Leone is now worth an estimated $2.7 billion. His immigrant experience, he says, has been invaluable. “Being an immigrant provides you with a drive, one that never goes away. I still feel it today,” he says. “Failure is not an option. I tell my kids that the only thing I can’t give them is desperation. And I apologize to them for that.” Spoken like someone who found quick success.

It should be noted, though, that in addition to the 42 immigrants, The Forbes 400 includes 57 people who are the children of immigrants, or 14% of the list (compared with 6% of U.S. citizens over 18), pretty much shattering the image of America’s billionaire class as a bunch of blue bloods. That entrepreneurial hunger seems to continue for at least one generation. Sam Zell’s Jewish parents escaped Poland before the German invasion in World War II and came to the U.S. “My father used to say that in the United States the streets were paved with gold, and he never lost his appreciation for how lucky he was that he and his family were allowed to come here and prosper,” says Zell, who’s made $4.7 billion in private equity and real estate investing. “They worked very hard and were very patriotic and certainly instilled that in us.”

This election cycle's immigrant-and refugee-bashing is a time-honored tradition here, with each wave of newcomers taking its turn in the crosshairs of those who see them as job-stealing criminals. The Germans gave way to the Irish, the Asians to the Arabs, the Catholics to the Jews. These days the targets are Hispanics and Muslims. “We’ve gone through these various cycles over the years,” says Peter Spiro, a professor at Temple University who specializes in immigration law. “What’s meaningful is that we’ve always come out of them.”

What’s also meaningful is that despite all the hot air America, a land of immigrants, remains decidedly pro-immigrant. A 2016 Pew Research poll indicated 59% of Americans believe that immigrants “strengthen our country because of their hard work and talents” (33% believe immigrants “are a burden on our country”). Our citizens naturally intuit that any slight downward wage pressure for unskilled workers is more than overcome by all the growth and job creation that immigrants excel in.

But that dynamic could be challenged. The U.S. has been toughening its visa requirements for skilled workers (the famous H-1B). The U.S. has had the same visa and quota cap for skilled immigrant workers since 2004, even though demand for the visas has exceeded the mandated allotment.
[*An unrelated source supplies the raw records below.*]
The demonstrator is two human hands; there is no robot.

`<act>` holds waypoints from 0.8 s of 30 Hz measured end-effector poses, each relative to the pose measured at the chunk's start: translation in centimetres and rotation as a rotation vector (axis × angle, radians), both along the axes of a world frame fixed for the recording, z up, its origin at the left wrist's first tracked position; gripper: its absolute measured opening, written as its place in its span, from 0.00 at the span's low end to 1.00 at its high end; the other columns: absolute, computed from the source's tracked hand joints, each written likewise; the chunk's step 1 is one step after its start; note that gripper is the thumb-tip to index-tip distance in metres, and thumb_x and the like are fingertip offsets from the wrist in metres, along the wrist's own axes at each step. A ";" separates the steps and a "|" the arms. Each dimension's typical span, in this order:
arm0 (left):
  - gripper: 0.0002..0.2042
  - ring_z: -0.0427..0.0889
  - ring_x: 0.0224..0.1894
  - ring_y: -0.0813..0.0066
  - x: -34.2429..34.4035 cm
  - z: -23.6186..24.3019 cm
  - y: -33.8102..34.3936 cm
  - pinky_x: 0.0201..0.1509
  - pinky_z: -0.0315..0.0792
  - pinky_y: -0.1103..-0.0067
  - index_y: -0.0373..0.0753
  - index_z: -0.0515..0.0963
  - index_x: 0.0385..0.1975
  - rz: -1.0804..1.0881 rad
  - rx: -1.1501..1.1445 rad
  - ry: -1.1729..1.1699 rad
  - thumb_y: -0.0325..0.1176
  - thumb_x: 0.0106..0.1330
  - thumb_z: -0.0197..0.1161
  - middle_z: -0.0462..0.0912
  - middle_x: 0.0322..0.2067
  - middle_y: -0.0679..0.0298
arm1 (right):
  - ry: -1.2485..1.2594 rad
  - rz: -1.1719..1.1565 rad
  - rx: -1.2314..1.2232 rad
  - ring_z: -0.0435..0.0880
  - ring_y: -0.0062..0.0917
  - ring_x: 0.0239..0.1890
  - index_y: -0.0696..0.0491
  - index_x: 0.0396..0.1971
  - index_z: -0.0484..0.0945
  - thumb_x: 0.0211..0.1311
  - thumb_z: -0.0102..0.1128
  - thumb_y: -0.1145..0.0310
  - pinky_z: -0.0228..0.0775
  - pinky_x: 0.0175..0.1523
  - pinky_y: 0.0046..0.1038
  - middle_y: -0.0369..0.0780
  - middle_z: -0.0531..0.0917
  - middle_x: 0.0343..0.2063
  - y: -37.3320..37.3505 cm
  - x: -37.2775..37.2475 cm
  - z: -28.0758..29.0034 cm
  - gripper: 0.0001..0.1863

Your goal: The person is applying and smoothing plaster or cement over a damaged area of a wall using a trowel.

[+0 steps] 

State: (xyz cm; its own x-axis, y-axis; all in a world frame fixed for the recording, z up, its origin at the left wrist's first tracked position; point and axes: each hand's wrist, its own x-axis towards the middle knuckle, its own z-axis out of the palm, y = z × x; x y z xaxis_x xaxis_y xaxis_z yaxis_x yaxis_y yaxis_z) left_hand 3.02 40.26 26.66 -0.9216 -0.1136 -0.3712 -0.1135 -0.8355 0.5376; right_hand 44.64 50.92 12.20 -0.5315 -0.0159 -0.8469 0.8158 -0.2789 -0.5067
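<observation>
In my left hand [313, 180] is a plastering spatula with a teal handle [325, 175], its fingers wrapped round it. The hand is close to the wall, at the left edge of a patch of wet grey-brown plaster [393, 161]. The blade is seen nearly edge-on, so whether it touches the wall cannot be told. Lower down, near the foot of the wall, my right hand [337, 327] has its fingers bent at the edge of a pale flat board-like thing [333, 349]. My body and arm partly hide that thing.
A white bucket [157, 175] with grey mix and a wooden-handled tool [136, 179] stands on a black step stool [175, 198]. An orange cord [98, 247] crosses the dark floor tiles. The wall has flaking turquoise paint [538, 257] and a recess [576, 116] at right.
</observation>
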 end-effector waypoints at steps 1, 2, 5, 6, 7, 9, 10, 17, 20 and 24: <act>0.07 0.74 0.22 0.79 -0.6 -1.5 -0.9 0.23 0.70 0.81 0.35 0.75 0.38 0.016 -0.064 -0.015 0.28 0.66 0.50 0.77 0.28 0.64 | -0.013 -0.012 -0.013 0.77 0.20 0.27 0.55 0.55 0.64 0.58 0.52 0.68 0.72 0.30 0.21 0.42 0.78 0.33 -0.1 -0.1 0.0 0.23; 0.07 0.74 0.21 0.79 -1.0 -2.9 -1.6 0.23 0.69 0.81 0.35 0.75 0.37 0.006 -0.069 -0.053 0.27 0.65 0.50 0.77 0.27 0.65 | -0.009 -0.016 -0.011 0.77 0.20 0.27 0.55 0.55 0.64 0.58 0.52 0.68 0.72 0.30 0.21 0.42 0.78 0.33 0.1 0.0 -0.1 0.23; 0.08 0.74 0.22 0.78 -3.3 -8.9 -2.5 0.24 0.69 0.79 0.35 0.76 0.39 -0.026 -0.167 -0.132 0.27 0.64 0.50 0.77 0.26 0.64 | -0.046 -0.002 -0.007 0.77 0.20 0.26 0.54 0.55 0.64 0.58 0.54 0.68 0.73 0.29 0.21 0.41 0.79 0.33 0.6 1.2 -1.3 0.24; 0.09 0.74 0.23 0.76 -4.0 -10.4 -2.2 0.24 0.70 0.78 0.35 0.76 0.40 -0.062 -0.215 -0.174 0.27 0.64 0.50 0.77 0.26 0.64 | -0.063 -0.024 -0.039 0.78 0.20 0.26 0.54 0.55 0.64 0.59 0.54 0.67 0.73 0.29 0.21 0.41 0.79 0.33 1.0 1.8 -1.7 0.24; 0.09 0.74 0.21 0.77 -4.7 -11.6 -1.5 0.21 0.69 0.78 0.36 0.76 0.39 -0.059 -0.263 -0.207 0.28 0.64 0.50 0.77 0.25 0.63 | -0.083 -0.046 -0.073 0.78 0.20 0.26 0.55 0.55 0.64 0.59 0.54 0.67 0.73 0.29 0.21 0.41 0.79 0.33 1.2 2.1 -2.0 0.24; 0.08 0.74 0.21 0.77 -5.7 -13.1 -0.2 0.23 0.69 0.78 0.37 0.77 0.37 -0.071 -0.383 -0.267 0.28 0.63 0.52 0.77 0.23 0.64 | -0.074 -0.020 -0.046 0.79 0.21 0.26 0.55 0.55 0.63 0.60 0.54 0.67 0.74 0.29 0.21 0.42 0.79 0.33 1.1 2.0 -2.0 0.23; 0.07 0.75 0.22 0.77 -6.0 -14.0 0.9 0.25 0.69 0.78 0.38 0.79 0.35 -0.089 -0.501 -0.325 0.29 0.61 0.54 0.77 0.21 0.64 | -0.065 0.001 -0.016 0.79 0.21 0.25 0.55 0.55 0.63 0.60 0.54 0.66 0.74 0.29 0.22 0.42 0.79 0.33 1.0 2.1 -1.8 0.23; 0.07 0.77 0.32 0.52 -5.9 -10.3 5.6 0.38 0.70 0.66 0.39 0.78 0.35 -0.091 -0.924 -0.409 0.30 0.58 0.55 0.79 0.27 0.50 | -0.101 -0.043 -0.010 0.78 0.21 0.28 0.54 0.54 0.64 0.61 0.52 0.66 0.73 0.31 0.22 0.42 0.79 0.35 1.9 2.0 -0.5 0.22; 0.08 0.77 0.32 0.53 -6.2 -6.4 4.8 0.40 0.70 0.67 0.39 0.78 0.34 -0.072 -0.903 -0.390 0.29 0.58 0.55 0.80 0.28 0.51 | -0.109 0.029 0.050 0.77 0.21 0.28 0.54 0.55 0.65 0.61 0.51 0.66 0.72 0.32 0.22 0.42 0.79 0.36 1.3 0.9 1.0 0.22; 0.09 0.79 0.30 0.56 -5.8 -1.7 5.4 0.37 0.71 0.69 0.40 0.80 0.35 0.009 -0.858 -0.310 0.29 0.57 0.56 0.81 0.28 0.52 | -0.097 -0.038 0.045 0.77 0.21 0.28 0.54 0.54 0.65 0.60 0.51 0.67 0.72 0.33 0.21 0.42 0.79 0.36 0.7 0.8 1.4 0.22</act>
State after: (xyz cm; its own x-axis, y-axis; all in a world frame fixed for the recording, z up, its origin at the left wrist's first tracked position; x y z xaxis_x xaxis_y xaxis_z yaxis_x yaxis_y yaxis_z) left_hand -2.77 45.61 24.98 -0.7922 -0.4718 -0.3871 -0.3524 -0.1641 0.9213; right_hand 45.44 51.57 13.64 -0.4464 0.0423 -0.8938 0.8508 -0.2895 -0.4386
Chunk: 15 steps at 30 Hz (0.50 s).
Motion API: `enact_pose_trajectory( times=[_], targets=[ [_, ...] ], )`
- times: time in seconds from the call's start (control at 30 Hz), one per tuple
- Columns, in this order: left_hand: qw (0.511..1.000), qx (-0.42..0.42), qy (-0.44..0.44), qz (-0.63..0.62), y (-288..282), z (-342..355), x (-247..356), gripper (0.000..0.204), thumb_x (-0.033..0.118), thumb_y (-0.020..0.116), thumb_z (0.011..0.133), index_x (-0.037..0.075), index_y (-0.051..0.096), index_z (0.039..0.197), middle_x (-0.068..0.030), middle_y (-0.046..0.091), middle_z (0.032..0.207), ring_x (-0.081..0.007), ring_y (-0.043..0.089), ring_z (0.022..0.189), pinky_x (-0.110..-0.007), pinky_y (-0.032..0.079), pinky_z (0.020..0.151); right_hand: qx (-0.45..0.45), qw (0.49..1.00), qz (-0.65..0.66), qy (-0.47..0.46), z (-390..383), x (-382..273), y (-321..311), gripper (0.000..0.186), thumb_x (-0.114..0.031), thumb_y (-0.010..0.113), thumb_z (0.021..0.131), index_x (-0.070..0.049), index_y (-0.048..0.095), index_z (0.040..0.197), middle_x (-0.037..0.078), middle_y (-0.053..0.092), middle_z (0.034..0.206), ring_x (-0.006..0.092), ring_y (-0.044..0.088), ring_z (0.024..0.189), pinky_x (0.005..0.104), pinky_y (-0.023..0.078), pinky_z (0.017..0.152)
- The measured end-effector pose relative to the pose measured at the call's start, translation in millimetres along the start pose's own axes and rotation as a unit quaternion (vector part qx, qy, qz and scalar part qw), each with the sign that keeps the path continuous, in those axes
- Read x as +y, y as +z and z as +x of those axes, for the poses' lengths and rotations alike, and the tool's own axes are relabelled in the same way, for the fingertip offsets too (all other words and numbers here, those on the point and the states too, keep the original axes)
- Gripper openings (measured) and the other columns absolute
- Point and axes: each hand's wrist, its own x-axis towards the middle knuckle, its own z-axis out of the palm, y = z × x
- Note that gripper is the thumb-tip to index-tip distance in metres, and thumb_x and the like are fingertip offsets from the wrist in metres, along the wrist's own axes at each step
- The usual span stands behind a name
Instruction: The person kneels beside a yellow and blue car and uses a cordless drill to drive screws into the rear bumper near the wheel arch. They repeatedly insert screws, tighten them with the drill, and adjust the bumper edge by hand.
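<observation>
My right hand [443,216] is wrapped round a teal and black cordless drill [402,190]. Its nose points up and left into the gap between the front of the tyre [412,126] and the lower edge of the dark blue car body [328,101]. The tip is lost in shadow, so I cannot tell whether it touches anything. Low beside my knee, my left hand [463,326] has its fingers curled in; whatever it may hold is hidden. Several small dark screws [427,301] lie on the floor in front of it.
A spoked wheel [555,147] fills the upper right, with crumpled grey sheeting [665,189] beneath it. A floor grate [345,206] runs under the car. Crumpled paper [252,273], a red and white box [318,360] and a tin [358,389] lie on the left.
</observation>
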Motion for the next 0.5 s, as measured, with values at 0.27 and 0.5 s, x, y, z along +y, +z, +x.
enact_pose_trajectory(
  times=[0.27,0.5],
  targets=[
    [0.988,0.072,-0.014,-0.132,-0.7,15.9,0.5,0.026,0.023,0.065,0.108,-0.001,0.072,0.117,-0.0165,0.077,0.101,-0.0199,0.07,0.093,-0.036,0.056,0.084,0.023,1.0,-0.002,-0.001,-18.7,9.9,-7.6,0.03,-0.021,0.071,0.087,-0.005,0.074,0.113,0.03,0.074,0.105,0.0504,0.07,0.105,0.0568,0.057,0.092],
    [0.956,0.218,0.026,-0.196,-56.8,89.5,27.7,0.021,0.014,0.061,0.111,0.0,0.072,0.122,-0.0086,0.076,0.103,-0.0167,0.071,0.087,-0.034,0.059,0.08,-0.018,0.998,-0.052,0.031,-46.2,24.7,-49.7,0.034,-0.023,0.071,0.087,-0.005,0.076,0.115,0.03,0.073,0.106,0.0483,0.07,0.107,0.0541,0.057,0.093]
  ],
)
In fact, the government has filled its quota within five days of opening it each year since 2014–at a time when a global economy means that many newly minted college graduates see more opportunity (or at least a fighting chance) in returning home.

As a result we’re increasingly drawing the world’s best and brightest, giving them access to our best knowledge–and then kicking them out, against their wishes, to compete with us from their original homeland.

So, what to do? Ask The Forbes 400 immigrants, including Peterffy, Khan, Wadhwani and Cherng. Even with their varied backgrounds, you’ll find agreement on three broad principles.

First, educated and highly motivated immigrants should be encouraged, not discouraged, to come to the U.S. (President Obama has championed a proposal to admit immigrant entrepreneurs more easily–raise $100,000 from qualified investors and get a “startup” visa–but it’s been bottled up in congressional partisan gridlock. A workaround proposal, not subject to congressional approval, was recently announced by the Department of Homeland Security and would grant temporary status to immigrants with an ownership stake and an “active and central role” in an American startup.)

Second, American borders should be more secure when it comes to illegal immigrants. And third, there should be a path to citizenship for illegal immigrants already in the U.S., which includes registering, paying taxes and following the law.

Perhaps this can help create some consensus, one that ensures that the American Dream stays exactly that. How fitting if it proved to be another billion-dollar innovation dreamed up by immigrants.